Double Collar Tie Fundamentals

The double collar tie, also called the Thai plum, is a clinch position where the opponent controls both sides of the head with clasped hands behind the neck. A poor version features flared elbows and a grip on the neck rather than the head, while a strong version keeps elbows tight and applies downward head pressure with the opponent's head elevated for leverage.

Swimming to the Inside

The primary escape method involves swimming one hand up the inside to reach the back of the opponent's head while pulling the defender's own head upward. This fighting-to-the-inside principle aims to transition into a half collar tie and regain upright posture, creating space for subsequent striking or wrestling techniques.
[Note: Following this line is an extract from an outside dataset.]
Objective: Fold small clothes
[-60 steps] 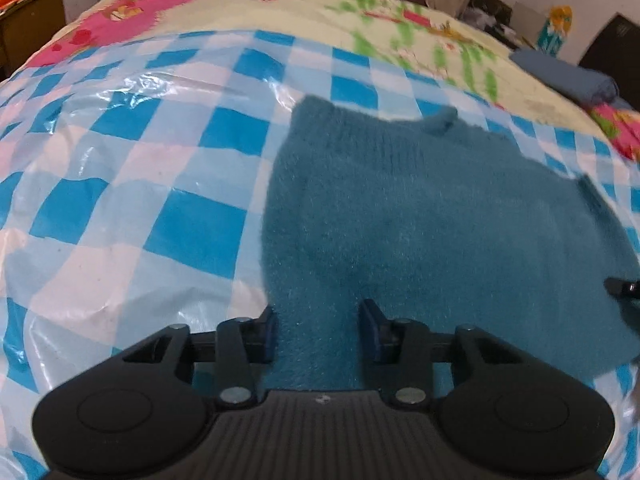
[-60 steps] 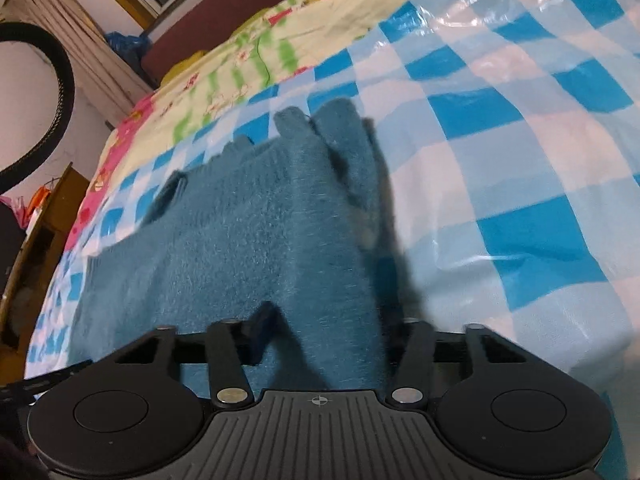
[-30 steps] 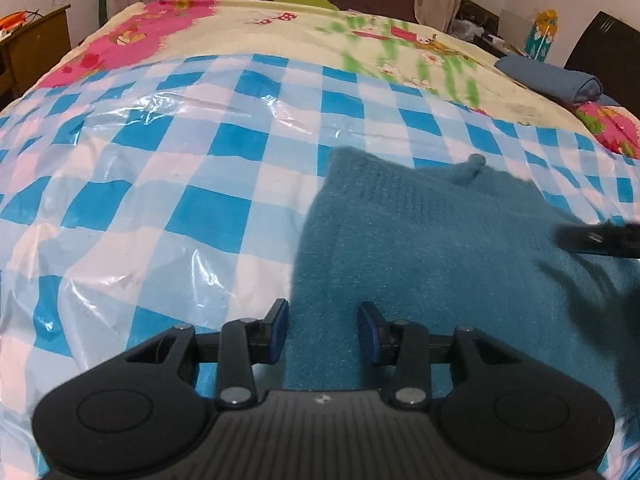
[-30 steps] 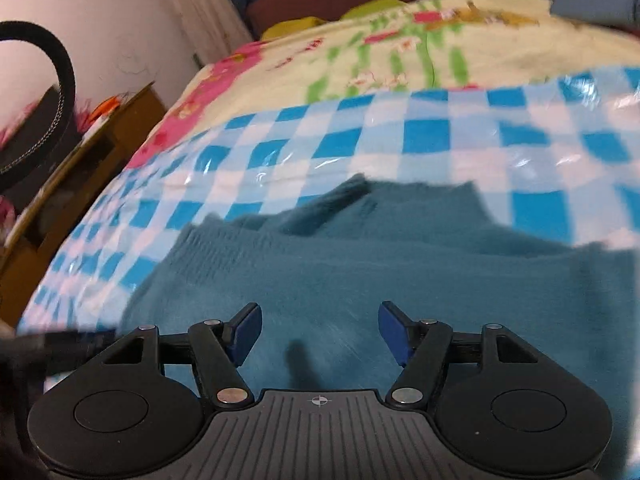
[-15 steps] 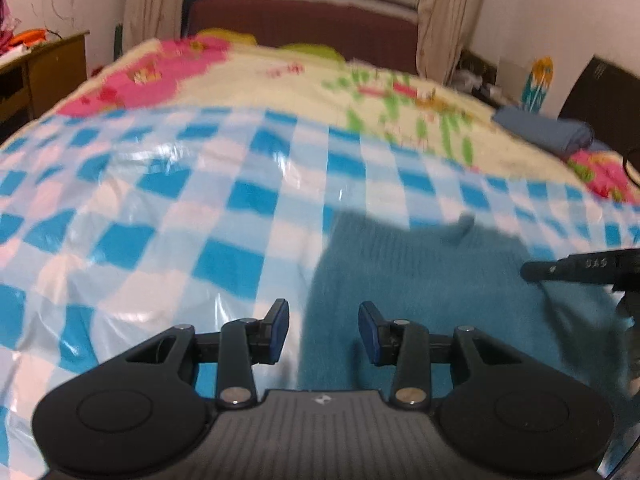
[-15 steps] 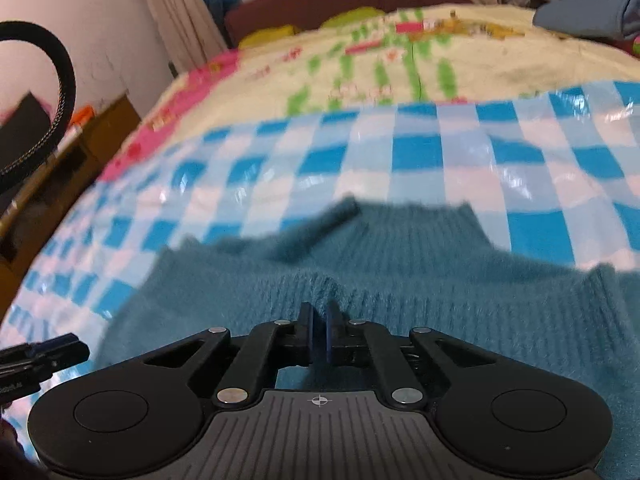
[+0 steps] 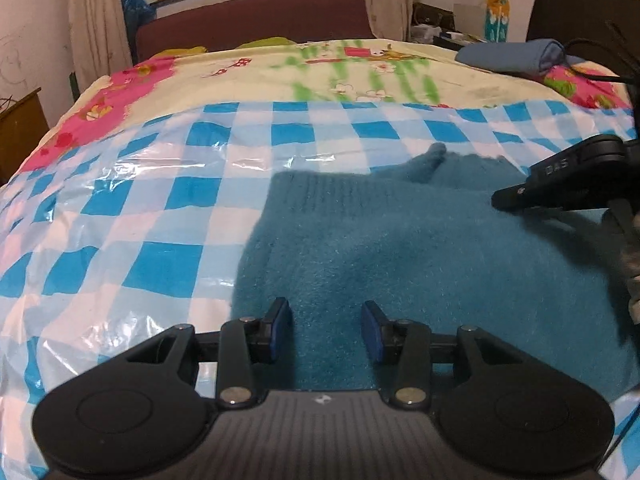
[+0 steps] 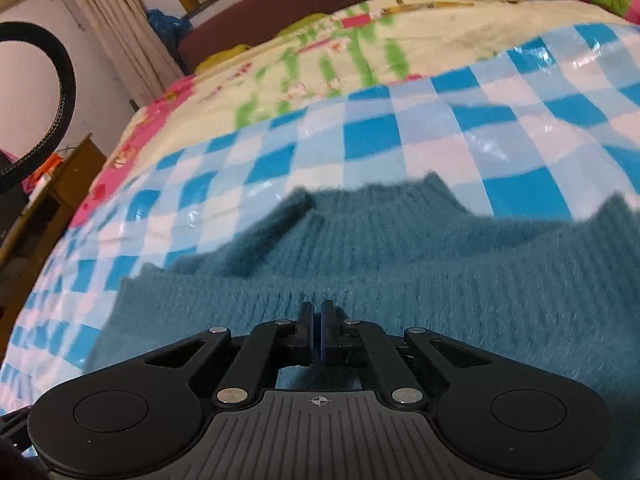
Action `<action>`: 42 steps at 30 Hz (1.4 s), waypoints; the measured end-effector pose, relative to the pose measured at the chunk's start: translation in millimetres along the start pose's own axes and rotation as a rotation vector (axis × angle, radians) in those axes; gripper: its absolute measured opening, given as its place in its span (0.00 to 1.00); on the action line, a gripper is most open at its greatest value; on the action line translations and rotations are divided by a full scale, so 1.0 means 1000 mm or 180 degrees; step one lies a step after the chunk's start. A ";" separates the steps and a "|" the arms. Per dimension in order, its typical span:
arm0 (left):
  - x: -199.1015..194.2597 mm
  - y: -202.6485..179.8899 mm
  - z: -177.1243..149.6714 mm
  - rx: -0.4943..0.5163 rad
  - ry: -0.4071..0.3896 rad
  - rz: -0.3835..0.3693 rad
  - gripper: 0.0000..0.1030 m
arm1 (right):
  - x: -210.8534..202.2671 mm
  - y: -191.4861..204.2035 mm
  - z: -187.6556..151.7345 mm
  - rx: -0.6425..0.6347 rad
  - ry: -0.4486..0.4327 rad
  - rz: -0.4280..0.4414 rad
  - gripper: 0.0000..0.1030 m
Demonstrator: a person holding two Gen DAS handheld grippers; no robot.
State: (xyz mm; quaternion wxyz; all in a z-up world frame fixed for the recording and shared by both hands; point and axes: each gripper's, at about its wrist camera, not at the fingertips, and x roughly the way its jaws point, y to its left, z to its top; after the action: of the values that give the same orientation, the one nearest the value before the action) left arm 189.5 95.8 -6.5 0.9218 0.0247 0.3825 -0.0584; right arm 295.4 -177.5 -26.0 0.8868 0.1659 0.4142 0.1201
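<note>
A teal knitted sweater [image 7: 400, 248] lies flat on a blue-and-white checked plastic sheet [image 7: 168, 200] over the bed. My left gripper [image 7: 326, 330] hovers over the sweater's near left corner, open, with the fabric beneath the gap between its blue pads and no visible pinch. My right gripper [image 8: 318, 318] is shut, its pads pressed together on a small ridge of the sweater [image 8: 440, 280] near the middle of the near side. From the left wrist view, the right gripper [image 7: 504, 200] shows as a black arm reaching in over the sweater's right part.
Beyond the checked sheet [image 8: 400, 136] a flowered bedspread [image 7: 340, 72] runs to a dark red headboard [image 7: 256, 20]. A folded blue-grey cloth [image 7: 512, 56] lies at the far right. A wooden cabinet [image 8: 52, 188] stands left of the bed, and a black cable [image 8: 60, 92] loops above it.
The right gripper's jaws, wide apart a second ago, have closed on the sweater fabric. The left gripper has shifted sideways along the sweater's left edge, still open.
</note>
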 end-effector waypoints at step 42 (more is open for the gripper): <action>-0.042 0.038 -0.027 -0.0691 -0.0004 0.0260 0.45 | -0.088 -0.049 -0.015 0.0062 -0.0197 -0.0508 0.13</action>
State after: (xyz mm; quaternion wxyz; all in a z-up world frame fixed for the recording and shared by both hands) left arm 146.4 140.1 4.2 0.9209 -0.0597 0.3846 0.0209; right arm 232.4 -250.4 6.7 0.9043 0.1447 0.3997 0.0399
Shoulder Dip for Elbow Clearance

When the opponent's elbows are held tight and the swimming motion is blocked, dipping the shoulder to the inside can clear the opponent's elbow. This allows the defender to continue swimming up and establishing their own control.

Chest and Face Pressure

If direct swimming is ineffective, pushing on the opponent's chest or face can create space. Pressing on the face is often more effective than chest pressure, particularly against larger opponents, and should target the area below the eyebrows including the nose and jawline for maximum effect.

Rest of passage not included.